- The problem
If a line of the data below holds the word "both", list it.

- Dataset content
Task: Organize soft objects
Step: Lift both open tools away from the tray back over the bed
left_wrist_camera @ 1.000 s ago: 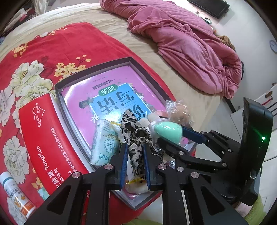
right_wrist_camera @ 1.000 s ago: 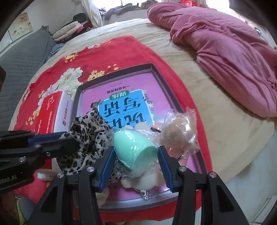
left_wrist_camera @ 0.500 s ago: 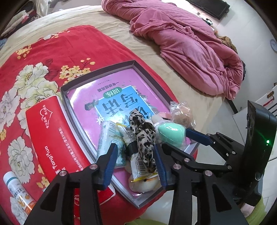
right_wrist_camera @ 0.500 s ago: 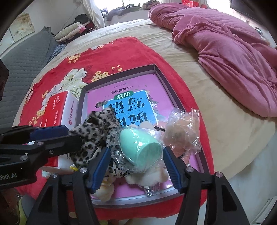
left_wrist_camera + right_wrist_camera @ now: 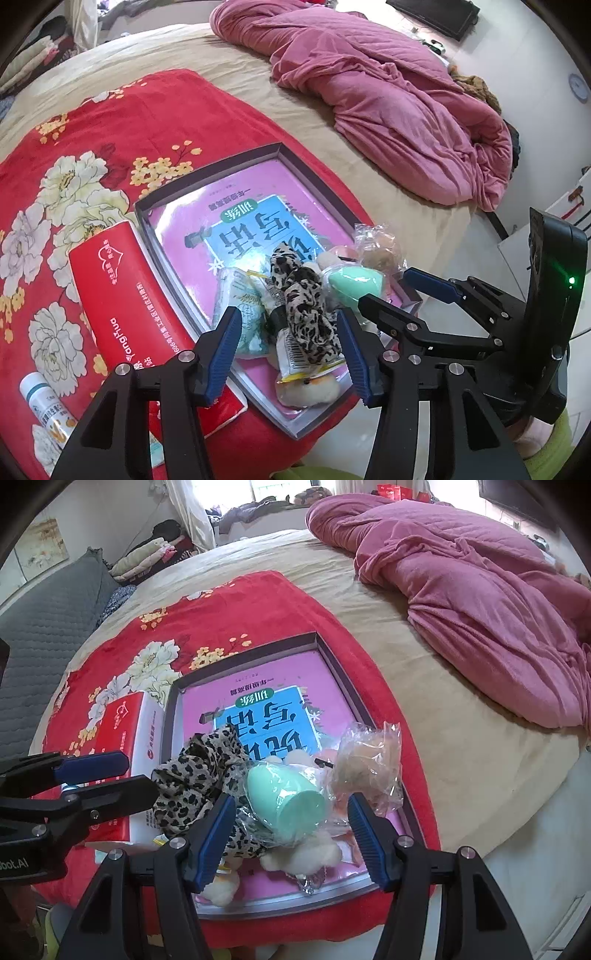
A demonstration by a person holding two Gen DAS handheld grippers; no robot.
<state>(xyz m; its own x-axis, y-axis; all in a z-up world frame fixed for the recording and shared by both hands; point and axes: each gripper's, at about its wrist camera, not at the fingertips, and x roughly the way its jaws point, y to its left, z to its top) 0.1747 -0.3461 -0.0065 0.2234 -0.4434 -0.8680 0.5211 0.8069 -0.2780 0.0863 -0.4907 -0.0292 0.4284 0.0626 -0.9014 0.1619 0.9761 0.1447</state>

- Solution to this problem
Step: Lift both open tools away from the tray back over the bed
<state>(xyz m; its own x-axis, y-axis; all in a z-up world frame fixed for the recording and shared by both hands; point and axes: each gripper's, at about its wrist camera, not at the fingertips, and x roughly the way its jaws point, y to its left, z to its top) 0.1747 -0.3461 -0.0065 0.2234 -0.4434 -0.8680 0.5211 0.8069 -0.2780 0.0863 -0.4907 -0.0292 0.4284 0.0626 -0.9014 0.1619 0.9761 0.1447</state>

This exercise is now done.